The damage caused by OTS's failures is enormous. In 2008, five thrifts with assets totaling $354 billion collapsed. Seven other thrifts holding assets totaling another $350 billion have been sold or are entangled in their parent companies' bankruptcies.
OTS, a unit of the U.S. Treasury Department, is the agency responsible for overseeing federally-insured banks known as thrifts, or savings and loans. It was created from a predecessor agency where incompetence and regulatory lapses were major contributors to the first S&L scandal, until now the costliest taxpayer bailout in U.S. history.
"OTS was created in 1989 to clean up that era's S&L mess," says Michael Hudson, co-author of the CRL paper. "Now the agency is presiding over a second S&L scandal —one that couldn't have happened without inaction and negligence by the very agency responsible for policing the industry."

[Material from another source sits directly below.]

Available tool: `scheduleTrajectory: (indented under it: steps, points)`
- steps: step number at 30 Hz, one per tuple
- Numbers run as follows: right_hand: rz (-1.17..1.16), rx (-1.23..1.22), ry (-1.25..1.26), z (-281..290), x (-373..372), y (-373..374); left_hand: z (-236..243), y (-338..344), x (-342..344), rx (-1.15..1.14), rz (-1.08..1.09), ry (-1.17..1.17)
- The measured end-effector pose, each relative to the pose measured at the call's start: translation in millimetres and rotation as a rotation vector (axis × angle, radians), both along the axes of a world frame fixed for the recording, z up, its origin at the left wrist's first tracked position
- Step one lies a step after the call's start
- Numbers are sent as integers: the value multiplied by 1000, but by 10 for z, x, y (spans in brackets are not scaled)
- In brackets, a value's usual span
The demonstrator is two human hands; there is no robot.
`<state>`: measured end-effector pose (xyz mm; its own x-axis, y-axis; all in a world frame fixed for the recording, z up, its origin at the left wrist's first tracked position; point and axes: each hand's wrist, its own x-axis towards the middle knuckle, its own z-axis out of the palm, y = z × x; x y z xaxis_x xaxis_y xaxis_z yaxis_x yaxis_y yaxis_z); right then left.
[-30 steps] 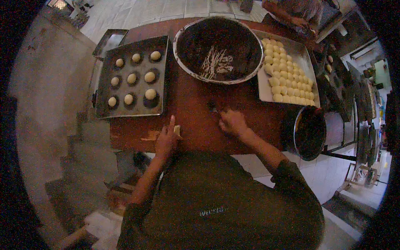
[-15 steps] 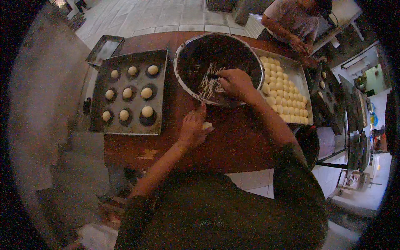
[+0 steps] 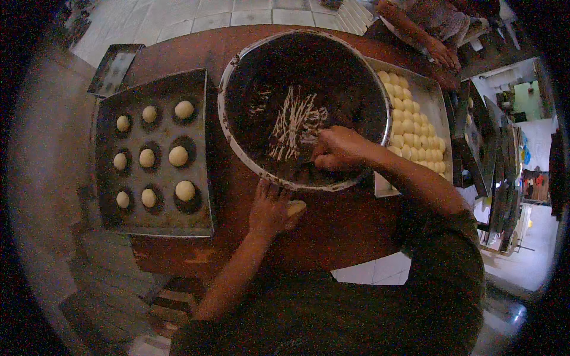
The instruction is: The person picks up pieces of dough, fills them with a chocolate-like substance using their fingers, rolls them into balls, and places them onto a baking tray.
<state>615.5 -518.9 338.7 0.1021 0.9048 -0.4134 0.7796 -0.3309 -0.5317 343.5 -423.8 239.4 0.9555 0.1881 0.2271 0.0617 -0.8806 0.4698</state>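
Note:
A large round bowl (image 3: 223,115) with a pale, smeared rim stands in front of me. Dark filling lies inside it, and its middle shows a patch of pale, streaky strands (image 3: 295,121). My right hand (image 3: 341,148) reaches into the bowl's near right part, fingers curled closed at the filling; what they hold is hidden. Just outside the near rim, my left hand (image 3: 270,209) holds a small flattened piece of pale dough (image 3: 295,207) at the thumb side. Its fingertips reach the rim.
On the left, a dark metal tray (image 3: 133,222) carries several spaced dough balls (image 3: 146,158). Packed dough balls (image 3: 415,127) fill much of another tray (image 3: 438,95) at right. A smaller tray (image 3: 116,70) sits far left. Another person's hand (image 3: 442,54) shows at the far right.
The view has shifted nearer to the bowl. My right hand has drawn back from the strands toward the bowl's near right side. My left hand still holds the dough, now closer to the rim.

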Motion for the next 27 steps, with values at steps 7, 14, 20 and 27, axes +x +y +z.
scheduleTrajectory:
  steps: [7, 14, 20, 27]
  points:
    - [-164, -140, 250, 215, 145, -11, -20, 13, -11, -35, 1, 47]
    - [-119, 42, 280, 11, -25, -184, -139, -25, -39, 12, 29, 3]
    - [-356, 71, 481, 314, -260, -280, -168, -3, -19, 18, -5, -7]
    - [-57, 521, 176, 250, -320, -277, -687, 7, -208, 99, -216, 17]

The report makes clear that OTS wasn't the only federal regulatory agency that failed to counter the growth of unsafe practices during the mortgage boom. The entire federal regulatory structure—including the OCC and the Federal Reserve—shares responsibility for the mortgage debacle. OTS's failures stand out, however, even within an overall regulatory meltdown. Given the rapid change and dramatic challenges that have unfolded over the last decade, the OTS's role of chartering and overseeing national thrifts is outdated
"The OTS faces two primary obstacles: The number and asset size of the thrifts it manages are falling, and those thrifts that remain are losing lots of money," said co-author Jim Overton. "The OTS is increasingly obsolete at a time when we need a new regulatory framework that will both protect consumers and bring stability to the banking system."
In addition to critiquing OTS's failures, the paper includes a body of recommendations for reforming the federal financial regulatory system. By protecting homeowners and families from the kind of unscrupulous lending practices that have proliferated in recent years, the report argues, regulators can also help ensure the safety and soundness of America's banking institutions.